[Data records]

..........

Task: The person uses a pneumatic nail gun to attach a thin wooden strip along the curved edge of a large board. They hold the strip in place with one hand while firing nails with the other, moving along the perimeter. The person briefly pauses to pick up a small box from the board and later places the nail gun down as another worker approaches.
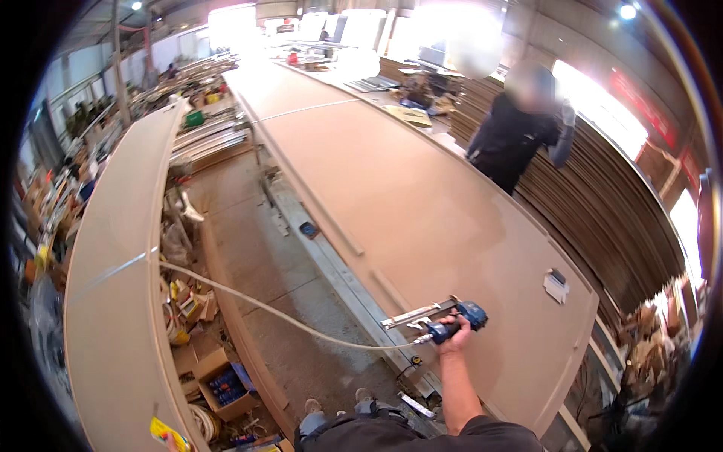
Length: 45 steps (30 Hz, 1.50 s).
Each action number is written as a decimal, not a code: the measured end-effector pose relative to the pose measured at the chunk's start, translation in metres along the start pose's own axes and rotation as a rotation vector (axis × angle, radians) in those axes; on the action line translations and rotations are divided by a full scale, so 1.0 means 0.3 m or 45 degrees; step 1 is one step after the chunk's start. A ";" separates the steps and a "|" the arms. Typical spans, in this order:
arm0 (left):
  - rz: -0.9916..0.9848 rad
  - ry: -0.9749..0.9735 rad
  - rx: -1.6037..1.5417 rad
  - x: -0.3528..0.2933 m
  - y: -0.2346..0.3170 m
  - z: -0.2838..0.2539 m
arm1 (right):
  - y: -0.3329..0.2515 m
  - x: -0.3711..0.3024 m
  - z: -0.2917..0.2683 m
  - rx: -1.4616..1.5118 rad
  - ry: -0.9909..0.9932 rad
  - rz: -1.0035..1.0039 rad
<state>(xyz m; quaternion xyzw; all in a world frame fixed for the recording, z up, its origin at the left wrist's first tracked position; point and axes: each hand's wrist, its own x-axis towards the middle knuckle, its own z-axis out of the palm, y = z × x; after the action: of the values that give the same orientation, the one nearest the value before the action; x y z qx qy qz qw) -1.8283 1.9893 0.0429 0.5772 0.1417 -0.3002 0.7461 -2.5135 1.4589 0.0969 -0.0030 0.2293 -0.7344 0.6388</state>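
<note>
My right hand (454, 339) is closed round the grip of a blue and black pneumatic nail gun (473, 314). Its long silver magazine points left, and a pale air hose (301, 325) runs from the grip's end across to the left bench. The tool is over the near part of a long tan panel (467, 226), close to a thin wooden strip (389, 290). Whether the tool touches the panel, I cannot tell. My left hand is out of the picture.
Beyond the panel stands a person (520, 128) with one gloved hand raised, beside tall stacked boards (610, 203). A small dark object on white paper (556, 286) lies at the panel's right. Another long panel (113, 301) is at left, with an open cardboard box (226, 388) below it.
</note>
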 end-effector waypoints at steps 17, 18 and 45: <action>-0.283 -0.133 0.115 -0.820 -0.661 0.401 | -0.180 0.048 -0.024 -1.533 0.122 0.483; -0.323 -0.128 0.070 -0.846 -0.713 0.369 | -0.215 0.005 -0.065 -1.641 0.219 0.398; -0.667 0.606 -0.691 0.081 -1.610 -0.607 | -0.161 -0.091 -0.150 -3.238 -0.755 -1.317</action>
<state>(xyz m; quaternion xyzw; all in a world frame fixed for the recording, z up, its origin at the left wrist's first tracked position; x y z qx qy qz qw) -2.0801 2.0807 -0.3989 0.3581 0.5245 -0.2897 0.7160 -2.5673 1.5034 0.0809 -0.8071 0.5597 -0.1484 -0.1156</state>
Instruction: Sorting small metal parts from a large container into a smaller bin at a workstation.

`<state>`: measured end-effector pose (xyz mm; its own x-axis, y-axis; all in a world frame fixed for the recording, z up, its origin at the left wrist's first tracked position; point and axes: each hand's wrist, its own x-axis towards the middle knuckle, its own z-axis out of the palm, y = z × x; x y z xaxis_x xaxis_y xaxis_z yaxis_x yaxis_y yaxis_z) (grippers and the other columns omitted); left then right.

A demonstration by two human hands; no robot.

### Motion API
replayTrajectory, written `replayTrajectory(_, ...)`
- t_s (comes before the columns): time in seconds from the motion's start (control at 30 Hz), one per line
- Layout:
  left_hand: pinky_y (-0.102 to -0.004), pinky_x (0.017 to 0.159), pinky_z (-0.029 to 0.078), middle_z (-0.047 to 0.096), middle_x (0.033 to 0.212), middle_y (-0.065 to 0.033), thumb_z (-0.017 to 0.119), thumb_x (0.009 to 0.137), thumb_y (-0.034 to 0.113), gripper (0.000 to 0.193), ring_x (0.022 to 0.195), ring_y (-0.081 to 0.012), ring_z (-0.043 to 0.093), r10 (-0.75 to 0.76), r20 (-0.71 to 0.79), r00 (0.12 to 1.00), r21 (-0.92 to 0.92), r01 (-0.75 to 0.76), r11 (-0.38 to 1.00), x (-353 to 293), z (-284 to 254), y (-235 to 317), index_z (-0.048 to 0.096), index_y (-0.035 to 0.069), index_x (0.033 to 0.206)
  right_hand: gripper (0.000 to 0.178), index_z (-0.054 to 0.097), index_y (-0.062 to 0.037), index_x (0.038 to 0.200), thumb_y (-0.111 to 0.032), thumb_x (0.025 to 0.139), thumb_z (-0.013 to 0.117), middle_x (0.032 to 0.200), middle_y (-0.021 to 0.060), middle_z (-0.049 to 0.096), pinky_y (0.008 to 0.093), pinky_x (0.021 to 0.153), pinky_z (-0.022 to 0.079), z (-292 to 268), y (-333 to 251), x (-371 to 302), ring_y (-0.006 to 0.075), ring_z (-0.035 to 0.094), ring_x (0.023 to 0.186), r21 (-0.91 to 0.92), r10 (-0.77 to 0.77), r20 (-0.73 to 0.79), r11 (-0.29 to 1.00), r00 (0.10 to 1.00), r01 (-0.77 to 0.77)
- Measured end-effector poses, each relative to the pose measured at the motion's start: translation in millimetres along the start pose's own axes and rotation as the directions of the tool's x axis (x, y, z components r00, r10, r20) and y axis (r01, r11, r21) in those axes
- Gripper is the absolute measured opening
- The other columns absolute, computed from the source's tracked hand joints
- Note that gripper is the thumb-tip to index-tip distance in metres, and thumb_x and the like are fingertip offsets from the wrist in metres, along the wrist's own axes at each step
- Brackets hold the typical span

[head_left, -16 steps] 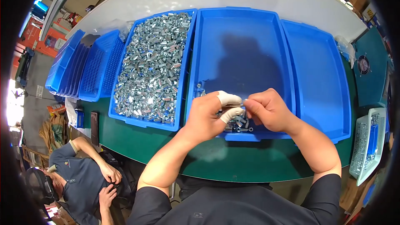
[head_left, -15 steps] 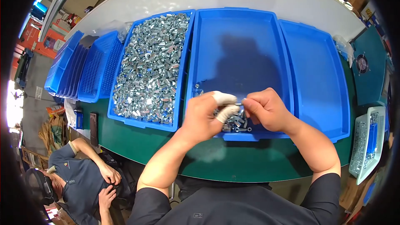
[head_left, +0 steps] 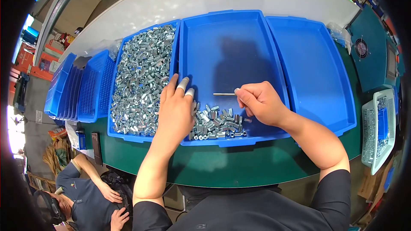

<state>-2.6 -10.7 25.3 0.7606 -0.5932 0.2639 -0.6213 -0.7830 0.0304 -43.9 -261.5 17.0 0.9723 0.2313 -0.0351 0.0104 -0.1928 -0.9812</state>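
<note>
My right hand (head_left: 262, 103) is closed in a pinch around a thin metal rod (head_left: 223, 94), which points left over the middle blue tray (head_left: 252, 21). Stretched out with fingers somewhat apart, my left hand (head_left: 176, 113) lies across the wall between that tray and the left one. Pale covers wrap two of its fingertips, and I see nothing held in it. Beside it, a small heap of silvery hexagonal coupling nuts (head_left: 216, 124) lies in the near left part of the middle tray. Many more nuts (head_left: 143, 72) fill the left blue tray (head_left: 128, 138).
A third blue tray (head_left: 312, 68) stands at the right, beside a pale green basket (head_left: 368, 141) with small metal parts. Blue baskets (head_left: 96, 85) are stacked at the left. A teal machine (head_left: 372, 51) stands far right. Another person (head_left: 92, 192) sits at the lower left.
My hands have parted. The left moved leftward from the heap to the tray wall and its fingers straightened; the right still pinches, and the rod now shows plainly. The view shifted slightly.
</note>
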Motion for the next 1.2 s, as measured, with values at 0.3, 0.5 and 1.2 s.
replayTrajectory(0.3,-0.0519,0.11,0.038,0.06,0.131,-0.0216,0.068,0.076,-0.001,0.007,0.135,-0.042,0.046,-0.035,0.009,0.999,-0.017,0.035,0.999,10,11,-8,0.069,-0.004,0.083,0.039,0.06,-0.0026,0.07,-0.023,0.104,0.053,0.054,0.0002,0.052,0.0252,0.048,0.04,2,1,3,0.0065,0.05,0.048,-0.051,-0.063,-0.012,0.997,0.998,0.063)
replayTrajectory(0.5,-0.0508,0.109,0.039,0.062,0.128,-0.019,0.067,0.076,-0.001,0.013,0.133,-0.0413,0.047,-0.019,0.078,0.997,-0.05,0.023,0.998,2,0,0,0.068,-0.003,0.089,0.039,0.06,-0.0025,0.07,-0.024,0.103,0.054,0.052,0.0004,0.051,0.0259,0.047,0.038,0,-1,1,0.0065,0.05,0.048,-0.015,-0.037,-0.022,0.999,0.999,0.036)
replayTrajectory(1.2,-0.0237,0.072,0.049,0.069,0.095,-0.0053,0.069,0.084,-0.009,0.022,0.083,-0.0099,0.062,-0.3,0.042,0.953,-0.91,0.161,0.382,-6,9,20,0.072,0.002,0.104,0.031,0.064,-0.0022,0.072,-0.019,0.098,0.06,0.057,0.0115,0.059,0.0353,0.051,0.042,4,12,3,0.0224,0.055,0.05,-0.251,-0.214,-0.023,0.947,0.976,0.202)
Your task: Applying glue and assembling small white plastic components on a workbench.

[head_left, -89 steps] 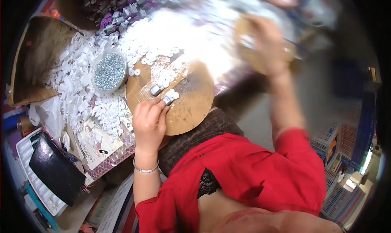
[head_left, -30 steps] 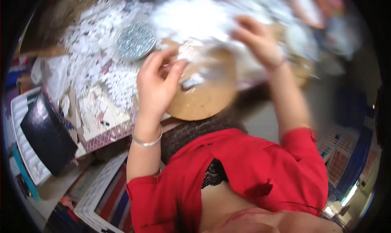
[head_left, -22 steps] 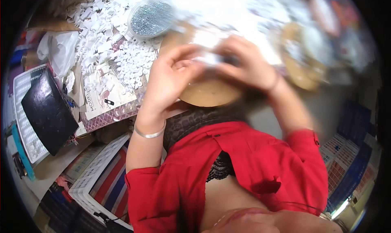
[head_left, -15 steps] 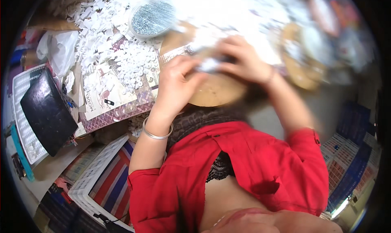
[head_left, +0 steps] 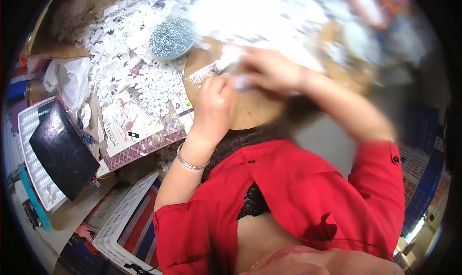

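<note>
**Bare left hand [head_left: 214, 106] and bare right hand [head_left: 271, 70] meet at a small, blurred white piece [head_left: 242, 81]**

The white piece sits between the two hands, over the near half of a round brown cardboard disc [head_left: 257, 110] at the near edge of the bench [head_left: 137, 153], which has a purple patterned cover. The left hand's fingers are curled in tightly beside the piece; the right hand's grip is bent and smeared by motion blur. I cannot tell which grip has hold of the piece, or how far apart either one's fingertips stand.

Far left of the disc stands a round clear plastic tub [head_left: 149, 50] of small silvery metal parts [head_left: 172, 37]. Left of the tub spread flat white plastic pieces [head_left: 108, 46], with small round white discs [head_left: 156, 89] heaped nearer. A bright white glare covers the bench's far middle.
</note>
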Action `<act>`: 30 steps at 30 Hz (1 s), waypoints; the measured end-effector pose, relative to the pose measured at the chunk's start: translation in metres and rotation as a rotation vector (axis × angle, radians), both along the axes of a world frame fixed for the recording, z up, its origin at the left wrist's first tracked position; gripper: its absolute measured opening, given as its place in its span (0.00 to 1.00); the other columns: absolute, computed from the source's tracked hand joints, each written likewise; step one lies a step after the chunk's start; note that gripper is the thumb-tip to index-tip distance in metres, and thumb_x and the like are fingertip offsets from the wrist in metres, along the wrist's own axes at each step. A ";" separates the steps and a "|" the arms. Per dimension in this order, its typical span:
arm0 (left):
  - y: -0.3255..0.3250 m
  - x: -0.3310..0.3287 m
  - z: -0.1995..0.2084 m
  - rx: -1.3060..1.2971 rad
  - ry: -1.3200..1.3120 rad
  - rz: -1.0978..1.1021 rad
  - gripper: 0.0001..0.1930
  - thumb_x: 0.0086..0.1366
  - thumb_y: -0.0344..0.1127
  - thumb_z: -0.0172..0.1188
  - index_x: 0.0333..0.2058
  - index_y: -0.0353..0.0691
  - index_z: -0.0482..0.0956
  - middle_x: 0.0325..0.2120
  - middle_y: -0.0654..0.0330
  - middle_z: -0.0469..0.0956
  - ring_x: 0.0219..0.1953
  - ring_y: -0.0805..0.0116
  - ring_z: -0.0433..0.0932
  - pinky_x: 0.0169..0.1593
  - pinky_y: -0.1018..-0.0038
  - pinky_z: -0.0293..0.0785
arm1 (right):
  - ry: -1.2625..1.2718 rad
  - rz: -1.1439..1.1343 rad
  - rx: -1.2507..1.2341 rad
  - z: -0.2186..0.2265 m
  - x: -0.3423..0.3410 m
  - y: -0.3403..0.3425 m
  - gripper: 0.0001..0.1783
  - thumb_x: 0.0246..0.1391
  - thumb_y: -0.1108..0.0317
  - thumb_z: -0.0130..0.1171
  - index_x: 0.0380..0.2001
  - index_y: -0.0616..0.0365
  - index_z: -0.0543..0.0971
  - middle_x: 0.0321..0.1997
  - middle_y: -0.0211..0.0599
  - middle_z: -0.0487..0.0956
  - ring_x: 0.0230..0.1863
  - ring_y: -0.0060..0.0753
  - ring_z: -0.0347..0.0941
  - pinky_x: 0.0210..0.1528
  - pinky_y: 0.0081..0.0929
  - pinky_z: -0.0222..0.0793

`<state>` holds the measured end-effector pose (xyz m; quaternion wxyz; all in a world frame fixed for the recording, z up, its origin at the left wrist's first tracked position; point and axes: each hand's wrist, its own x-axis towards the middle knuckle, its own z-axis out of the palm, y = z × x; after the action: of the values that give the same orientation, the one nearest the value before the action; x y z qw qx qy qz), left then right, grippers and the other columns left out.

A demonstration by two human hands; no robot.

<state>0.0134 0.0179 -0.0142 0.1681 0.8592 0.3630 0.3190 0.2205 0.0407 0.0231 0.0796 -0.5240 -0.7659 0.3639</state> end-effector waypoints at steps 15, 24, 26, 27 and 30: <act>-0.003 0.001 -0.020 -0.003 -0.117 0.015 0.15 0.54 0.26 0.68 0.42 0.35 0.83 0.34 0.55 0.78 0.37 0.54 0.76 0.43 0.64 0.74 | -0.102 0.147 0.606 -0.012 0.005 -0.027 0.09 0.48 0.67 0.65 0.33 0.57 0.80 0.35 0.38 0.75 0.42 0.44 0.73 0.44 0.36 0.73; -0.009 -0.014 -0.009 -0.062 -0.096 0.076 0.17 0.55 0.26 0.67 0.45 0.36 0.82 0.34 0.53 0.78 0.38 0.53 0.76 0.44 0.63 0.74 | 0.059 0.142 0.568 -0.029 0.027 -0.011 0.06 0.50 0.70 0.65 0.34 0.53 0.83 0.35 0.35 0.77 0.41 0.44 0.74 0.44 0.37 0.72; -0.002 -0.016 0.009 -0.064 -0.088 0.077 0.15 0.56 0.26 0.67 0.43 0.36 0.82 0.34 0.53 0.78 0.37 0.54 0.76 0.44 0.64 0.74 | -0.065 0.001 0.678 -0.029 0.032 -0.005 0.06 0.49 0.71 0.65 0.33 0.53 0.83 0.35 0.36 0.77 0.41 0.44 0.74 0.44 0.38 0.72; 0.005 -0.021 0.015 -0.072 -0.117 0.124 0.13 0.56 0.26 0.66 0.42 0.36 0.82 0.33 0.53 0.78 0.37 0.54 0.77 0.44 0.63 0.74 | -0.124 -0.075 0.739 -0.026 0.032 0.000 0.06 0.48 0.71 0.65 0.33 0.53 0.83 0.35 0.36 0.77 0.41 0.44 0.74 0.43 0.38 0.72; 0.047 -0.036 0.033 -0.014 -0.133 0.275 0.10 0.56 0.26 0.65 0.38 0.35 0.82 0.31 0.51 0.77 0.36 0.51 0.76 0.43 0.61 0.73 | 0.131 -0.105 0.784 -0.006 -0.011 0.022 0.07 0.47 0.70 0.66 0.32 0.54 0.83 0.34 0.37 0.77 0.39 0.45 0.74 0.43 0.39 0.72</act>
<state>-0.0222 0.0654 0.0185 0.1525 0.7772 0.4676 0.3926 0.2099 0.0625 0.0171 0.3407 -0.4680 -0.8122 0.0722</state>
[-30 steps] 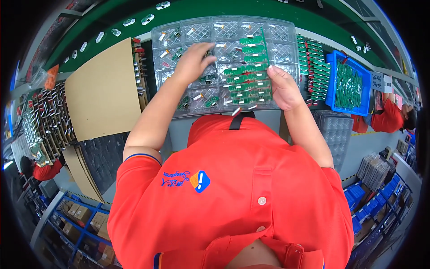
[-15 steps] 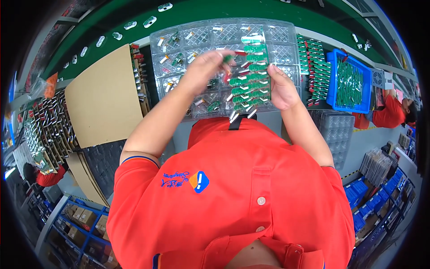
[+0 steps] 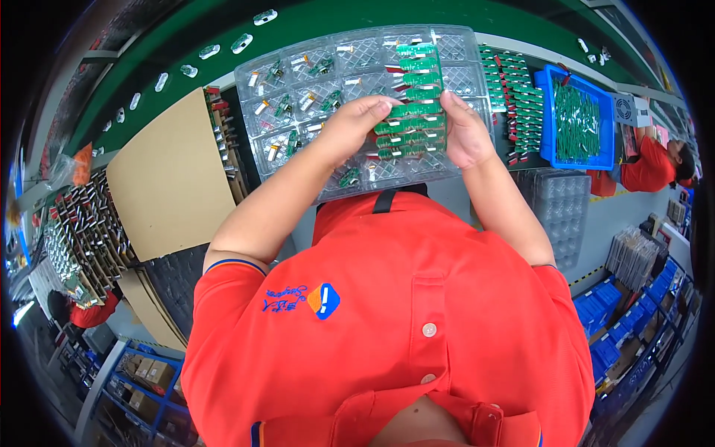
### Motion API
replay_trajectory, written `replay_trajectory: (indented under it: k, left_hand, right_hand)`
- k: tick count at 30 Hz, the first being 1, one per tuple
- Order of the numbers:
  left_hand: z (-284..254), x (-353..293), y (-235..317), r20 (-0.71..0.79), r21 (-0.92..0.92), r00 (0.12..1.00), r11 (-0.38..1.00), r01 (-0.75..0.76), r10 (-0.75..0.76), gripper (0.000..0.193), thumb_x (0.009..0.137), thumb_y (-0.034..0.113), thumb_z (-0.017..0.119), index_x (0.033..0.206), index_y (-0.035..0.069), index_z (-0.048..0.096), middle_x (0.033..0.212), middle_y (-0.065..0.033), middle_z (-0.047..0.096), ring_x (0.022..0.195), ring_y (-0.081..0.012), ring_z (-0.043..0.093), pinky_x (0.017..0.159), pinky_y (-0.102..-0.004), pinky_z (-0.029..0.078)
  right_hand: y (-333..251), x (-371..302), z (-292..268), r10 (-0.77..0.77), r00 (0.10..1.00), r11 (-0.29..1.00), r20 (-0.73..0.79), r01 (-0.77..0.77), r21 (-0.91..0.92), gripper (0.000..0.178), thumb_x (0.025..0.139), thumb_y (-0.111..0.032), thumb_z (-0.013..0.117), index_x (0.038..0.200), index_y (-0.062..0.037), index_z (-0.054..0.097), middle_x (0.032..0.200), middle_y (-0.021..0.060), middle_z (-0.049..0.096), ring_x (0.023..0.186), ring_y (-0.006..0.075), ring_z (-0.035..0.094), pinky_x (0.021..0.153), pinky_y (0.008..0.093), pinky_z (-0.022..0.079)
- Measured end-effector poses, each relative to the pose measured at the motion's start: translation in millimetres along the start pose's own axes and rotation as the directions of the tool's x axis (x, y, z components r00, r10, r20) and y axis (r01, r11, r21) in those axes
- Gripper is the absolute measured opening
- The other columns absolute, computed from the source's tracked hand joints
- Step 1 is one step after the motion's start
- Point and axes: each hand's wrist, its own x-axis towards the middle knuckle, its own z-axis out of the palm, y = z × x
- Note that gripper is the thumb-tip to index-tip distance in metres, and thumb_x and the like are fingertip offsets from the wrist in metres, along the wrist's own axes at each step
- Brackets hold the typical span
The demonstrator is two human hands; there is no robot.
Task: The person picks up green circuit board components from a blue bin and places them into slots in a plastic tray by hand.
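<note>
A strip panel of green circuit boards [image 3: 411, 125] is held upright-lengthwise over a clear plastic compartment tray [image 3: 339, 83]. White connectors and red wires or tabs show along its left side. My left hand [image 3: 354, 128] is closed on the panel's left side, thumb and fingers at one of the boards. On the opposite side my right hand [image 3: 468, 132] grips the panel's long edge rail, thumb on top. Small green boards and white-and-orange parts lie in several of the tray's compartments; the panel hides some of them.
Right of the tray lie stacked board panels [image 3: 521, 112] and a blue bin [image 3: 547, 123] full of green boards. A cardboard sheet [image 3: 167, 171] stands left, with more panels [image 3: 82, 231] beyond. Several small white-edged pieces [image 3: 241, 43] rest on the green belt [image 3: 328, 16]. Other people work at both sides.
My left hand, blurred and left of the panel with a small green-and-red piece, has come down onto the panel's left side. The panel's lower boards now look flatter, and the tray sits slightly further left.
</note>
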Motion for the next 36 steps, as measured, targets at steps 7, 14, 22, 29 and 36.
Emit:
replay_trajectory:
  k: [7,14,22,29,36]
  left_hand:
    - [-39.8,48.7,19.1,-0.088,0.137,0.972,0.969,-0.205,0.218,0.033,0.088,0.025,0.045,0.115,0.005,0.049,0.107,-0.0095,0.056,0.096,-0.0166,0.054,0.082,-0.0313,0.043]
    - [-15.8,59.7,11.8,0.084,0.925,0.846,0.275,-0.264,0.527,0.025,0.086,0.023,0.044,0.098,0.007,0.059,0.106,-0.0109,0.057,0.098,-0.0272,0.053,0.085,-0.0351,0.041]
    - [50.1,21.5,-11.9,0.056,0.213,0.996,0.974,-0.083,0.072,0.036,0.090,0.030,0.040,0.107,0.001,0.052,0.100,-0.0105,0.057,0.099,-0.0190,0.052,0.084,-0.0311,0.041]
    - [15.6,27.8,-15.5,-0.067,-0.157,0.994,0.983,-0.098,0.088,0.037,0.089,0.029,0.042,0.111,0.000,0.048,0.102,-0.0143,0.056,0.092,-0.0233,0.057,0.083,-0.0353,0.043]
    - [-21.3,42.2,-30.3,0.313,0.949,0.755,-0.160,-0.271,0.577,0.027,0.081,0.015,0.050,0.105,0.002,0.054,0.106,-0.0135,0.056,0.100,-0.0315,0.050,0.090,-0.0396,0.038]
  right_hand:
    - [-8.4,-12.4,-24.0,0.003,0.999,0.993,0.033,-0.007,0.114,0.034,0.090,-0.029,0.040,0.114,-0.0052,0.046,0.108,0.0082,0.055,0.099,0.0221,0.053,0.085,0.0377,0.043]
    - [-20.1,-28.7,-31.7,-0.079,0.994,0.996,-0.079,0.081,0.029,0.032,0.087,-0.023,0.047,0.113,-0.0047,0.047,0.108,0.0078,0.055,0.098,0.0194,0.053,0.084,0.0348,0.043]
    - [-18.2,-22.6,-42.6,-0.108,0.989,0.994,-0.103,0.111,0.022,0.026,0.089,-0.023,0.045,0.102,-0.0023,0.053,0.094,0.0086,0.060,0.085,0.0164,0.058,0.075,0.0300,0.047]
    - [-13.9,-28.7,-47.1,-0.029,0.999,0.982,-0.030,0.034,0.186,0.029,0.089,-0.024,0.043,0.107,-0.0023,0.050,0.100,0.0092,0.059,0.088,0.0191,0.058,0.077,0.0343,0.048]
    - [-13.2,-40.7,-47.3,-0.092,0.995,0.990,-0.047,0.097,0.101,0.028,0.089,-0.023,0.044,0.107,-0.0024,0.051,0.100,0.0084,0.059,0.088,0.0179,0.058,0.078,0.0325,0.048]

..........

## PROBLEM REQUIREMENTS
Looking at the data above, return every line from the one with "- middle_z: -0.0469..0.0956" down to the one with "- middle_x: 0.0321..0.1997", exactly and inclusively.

## EXERCISE SOLUTION
  - middle_z: -0.0469..0.0956
  - ring_x: 0.0219..0.1953
  - ring_y: -0.0805..0.0116
  - ring_z: -0.0433..0.0932
  - pinky_x: 0.0169..0.1593
  - pinky_y: -0.1018..-0.0038
  - pinky_z: -0.0293..0.0785
arm1 (right):
  - ry: -1.2625..1.2718 rad
  - rz: -1.1439..1.1343 rad
  - rx: -1.2507..1.2341 rad
  - z: -0.2186..0.2265 m
  - x: -0.3423..0.3410 m
  - y: -0.3403..0.3425 m
  - gripper: 0.0001..0.1783
  - thumb_x: 0.0246..0.1391
  - thumb_y: -0.1108..0.0317
  - thumb_z: -0.0130..0.1171
  - index_x: 0.0380..0.2001
  - index_y: -0.0616..0.0365
  - index_z: -0.0543..0.0971
  - middle_x: 0.0321..0.1997

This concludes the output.